* Try it: Show each line of the data below that has the string "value" in it.

* Data extract:
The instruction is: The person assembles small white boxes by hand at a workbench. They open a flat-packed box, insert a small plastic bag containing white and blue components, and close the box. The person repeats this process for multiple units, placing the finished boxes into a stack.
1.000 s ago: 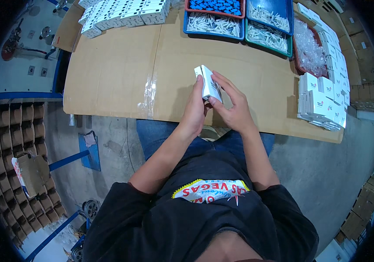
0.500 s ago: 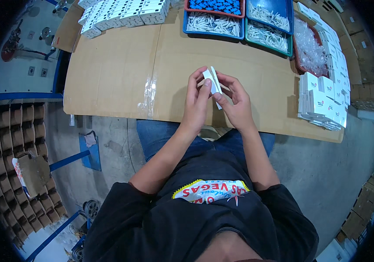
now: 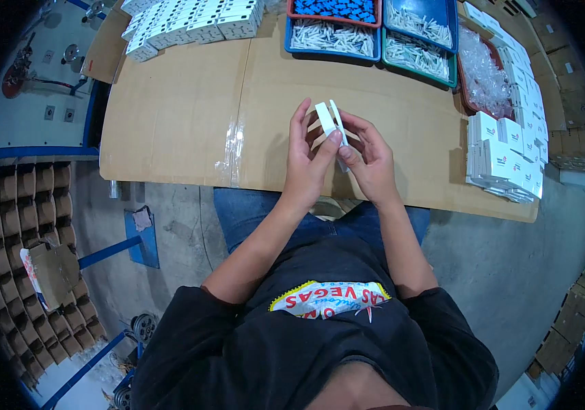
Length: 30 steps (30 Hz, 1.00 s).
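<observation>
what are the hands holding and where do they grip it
A small white box, held by both: the left hand grips its left side, thumb on the front, and the right hand pinches its lower right edge.

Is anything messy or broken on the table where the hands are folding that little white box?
Nothing looks spilled or broken. The small white box between the left hand and right hand is only half folded, flaps open. The trays and box stacks sit tidy on the cardboard-covered table.
</observation>
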### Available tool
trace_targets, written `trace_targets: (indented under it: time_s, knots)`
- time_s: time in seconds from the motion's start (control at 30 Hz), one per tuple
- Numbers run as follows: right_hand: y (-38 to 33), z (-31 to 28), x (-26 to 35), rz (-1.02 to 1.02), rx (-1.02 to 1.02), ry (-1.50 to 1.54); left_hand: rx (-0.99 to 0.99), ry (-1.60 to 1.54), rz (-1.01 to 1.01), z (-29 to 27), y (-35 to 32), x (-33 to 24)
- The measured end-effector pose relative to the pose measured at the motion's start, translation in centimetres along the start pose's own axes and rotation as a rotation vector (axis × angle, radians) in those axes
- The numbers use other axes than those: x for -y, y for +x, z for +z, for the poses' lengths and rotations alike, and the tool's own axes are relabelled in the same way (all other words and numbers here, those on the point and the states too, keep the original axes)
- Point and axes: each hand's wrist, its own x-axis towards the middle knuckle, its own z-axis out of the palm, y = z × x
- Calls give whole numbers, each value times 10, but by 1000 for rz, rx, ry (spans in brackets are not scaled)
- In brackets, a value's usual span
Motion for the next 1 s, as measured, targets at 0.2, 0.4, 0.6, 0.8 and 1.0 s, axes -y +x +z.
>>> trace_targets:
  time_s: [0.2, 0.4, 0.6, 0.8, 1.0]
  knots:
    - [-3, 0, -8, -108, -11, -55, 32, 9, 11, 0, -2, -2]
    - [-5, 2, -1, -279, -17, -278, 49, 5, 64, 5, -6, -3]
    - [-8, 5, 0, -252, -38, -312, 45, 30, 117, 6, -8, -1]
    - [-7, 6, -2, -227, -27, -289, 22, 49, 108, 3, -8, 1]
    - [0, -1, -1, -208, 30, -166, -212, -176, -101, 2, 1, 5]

* Output of the exercise:
- Calls give whole numbers, each value times 10, but by 1000 for rz, rx, ry (spans in brackets are not scaled)
- In brackets, a value's usual span

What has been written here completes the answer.